Der Erfolg ist durchaus sichtbar: Götze, früher mitunter schon als "Pummelfee" verharmt, wirkt zum Jahresstart extrem definiert, der Oberkörper austrainiert. In den Weihnachtsurlaub nach Dubai hatte der Angreifer extra einen Fitnesstrainer und einen Physiotherapeuten mitgenommen - auf eigene Rechnung. "Mein Körper ist schließlich mein Ein und Alles. Er muss perfekt funktionieren", sagte er der "Bild".

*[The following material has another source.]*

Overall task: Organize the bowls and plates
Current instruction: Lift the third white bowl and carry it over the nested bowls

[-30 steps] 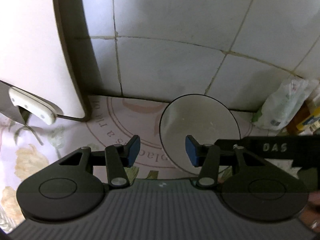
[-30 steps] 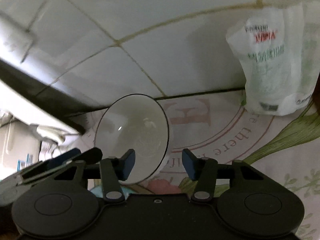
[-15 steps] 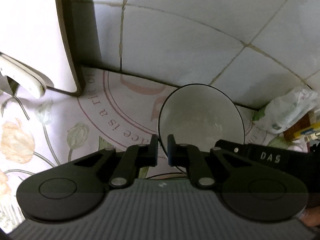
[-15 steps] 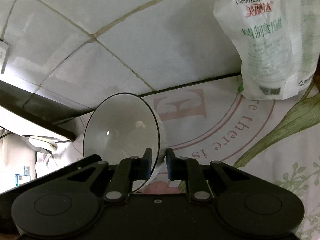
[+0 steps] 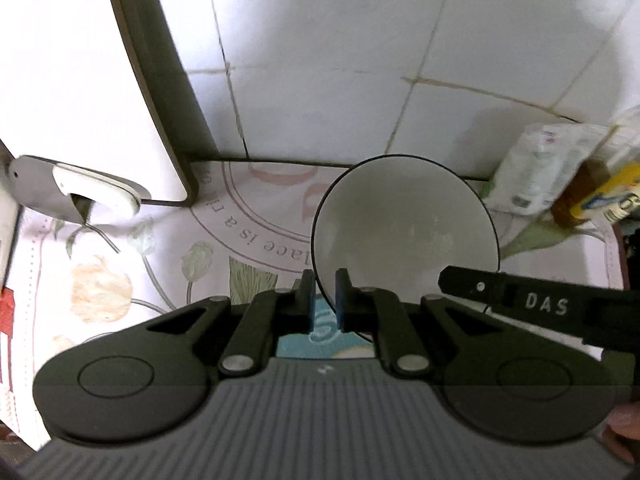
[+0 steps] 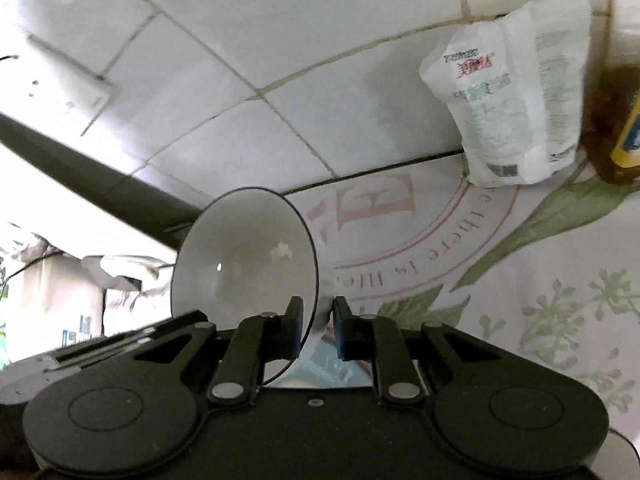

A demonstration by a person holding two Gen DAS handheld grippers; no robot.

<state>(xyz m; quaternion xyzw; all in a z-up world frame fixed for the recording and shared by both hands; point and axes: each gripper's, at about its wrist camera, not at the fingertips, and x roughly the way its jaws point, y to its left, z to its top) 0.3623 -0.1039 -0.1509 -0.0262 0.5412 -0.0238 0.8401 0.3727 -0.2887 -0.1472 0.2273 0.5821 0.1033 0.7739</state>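
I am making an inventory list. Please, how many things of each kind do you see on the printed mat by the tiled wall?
Bowls: 1, white bowl, both claws shut on its rim
Plastic bags: 1, white bag
Bottles: 1, amber bottle
Total: 3

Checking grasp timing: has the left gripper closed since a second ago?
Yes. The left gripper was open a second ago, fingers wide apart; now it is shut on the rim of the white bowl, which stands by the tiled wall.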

Nächste Woche vielleicht wieder am Ball

Und auch wenn Götze nach seiner komplizierten Verletzung nur "so etwa im Zeitplan" ist, gibt es Licht am Ende des Tunnels: "Ich habe keine Schmerzen mehr, laufen geht schon wieder ganz gut. Ich bereite jetzt Sprints und Ballannahme vor. Nächste Woche will ich wieder mit dem Ball trainieren", sagte er in Doha:

Drei Aufgaben für Mario Götze

Dann wird es aber auch höchste Zeit. Denn Götze weiß selbst: "2016 wird ein superwichtiges Jahr."
Die Aufgaben: Sich beim FC Bayern mindestens wieder in den Kreis der Top-14 des Kaders spielen, dann noch mit Blick auf die EM in Frankreich seine Rolle in der Nationalmannschaft gewichtiger machen und ab Juli auch noch Carlo Ancelotti von seinen Qualitäten überzeugen.
Oder wagt er etwa im Sommer den Absprung? Sein ehemaliger Trainer Jürgen Klopp verfolgt beim FC Liverpool schließlich sehr genau, wie es Götze in München ergeht.

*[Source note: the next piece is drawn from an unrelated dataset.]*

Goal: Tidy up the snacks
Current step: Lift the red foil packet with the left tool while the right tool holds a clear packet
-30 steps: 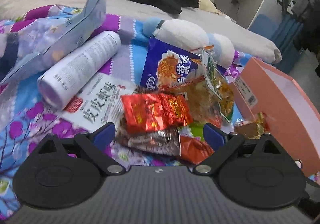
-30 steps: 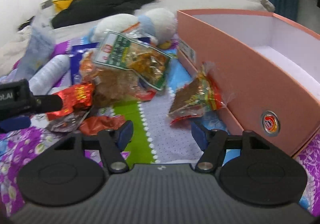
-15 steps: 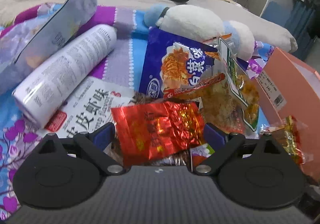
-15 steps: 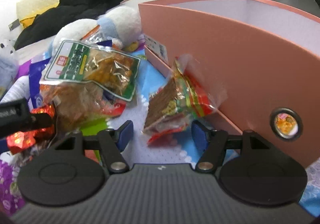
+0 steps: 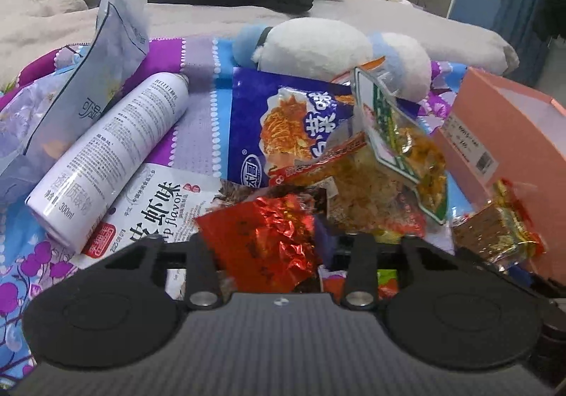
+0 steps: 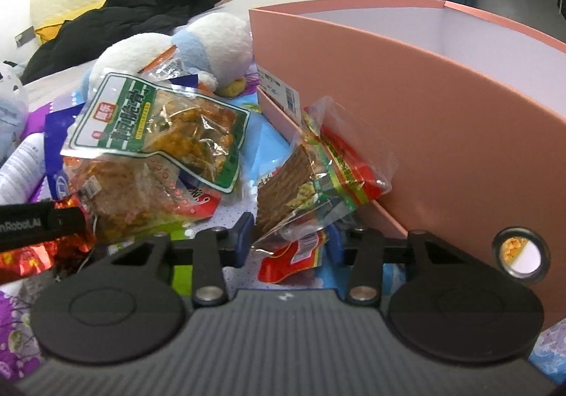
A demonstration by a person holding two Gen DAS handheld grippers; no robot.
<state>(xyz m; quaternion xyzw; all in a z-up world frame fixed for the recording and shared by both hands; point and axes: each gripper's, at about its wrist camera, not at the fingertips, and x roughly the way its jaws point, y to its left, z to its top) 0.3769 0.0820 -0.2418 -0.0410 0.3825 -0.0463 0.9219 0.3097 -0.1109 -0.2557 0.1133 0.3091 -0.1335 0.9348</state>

Liverpool-Gerüchte kochen hoch

Dass der ihn 2013 arg enttäuscht hat, als er Borussia Dortmund via 37-Millionen-Euro-Ausstiegsklausel in Richtung FC Bayern München verließ, ist mittlerweile offenbar verziehen. Und einen Spielertyp wie den 23-Jährigen hat Liverpool nicht; das Geld dafür schon - wer 41 Millionen Euro für Roberto Firmino bezahlt, der hat auch 50 Millionen Euro (plus x) für Götze über.
Bayern und Götze - bislang passte das nicht. Noch glimmt beiderseits ein Fünkchen Hoffnung, deshalb werden die Bayern ihn im Winter noch nicht ziehen lassen - und Götze nicht gehen wollen. Fakt ist: Der bis 2017 laufende Vertrag ist noch nicht verlängert worden, Gespräche gab es auch noch keine. Das ist auch ein Signal.
"Es ist alles offen, wie es nach der Saison weitergeht", betont der 23-Jährige im Gespräch mit "Sport Bild" folgerichtig (hier geht es zum ausführlichen Artikel). Wie seine Meinung zu Klopp sei? "Ich kenne Jürgen Klopp gut, ich habe lange hervorragend unter ihm gearbeitet. Er ist ein sehr guter Trainer, definitiv."
Ein Treuebekenntnis zu seinem aktuellen Verein ist das jedenfalls nicht. Wie viel Ernsthaftigkeit tatsächlich hinter diesem "Flirt" steckt, wird sich aber erst in den kommenden Monaten zeigen.
Götze spielt 2016 auf Bewährung, die Bayern wollen sehen, dass er mehr sein kann, als ein uneingelöstes Versprechen, als das Antrittsgeschenk an Pep Guardiola (der eigentlich lieber Neymar gewollt hatte). Auch er selbst wird es sich beweisen wollen.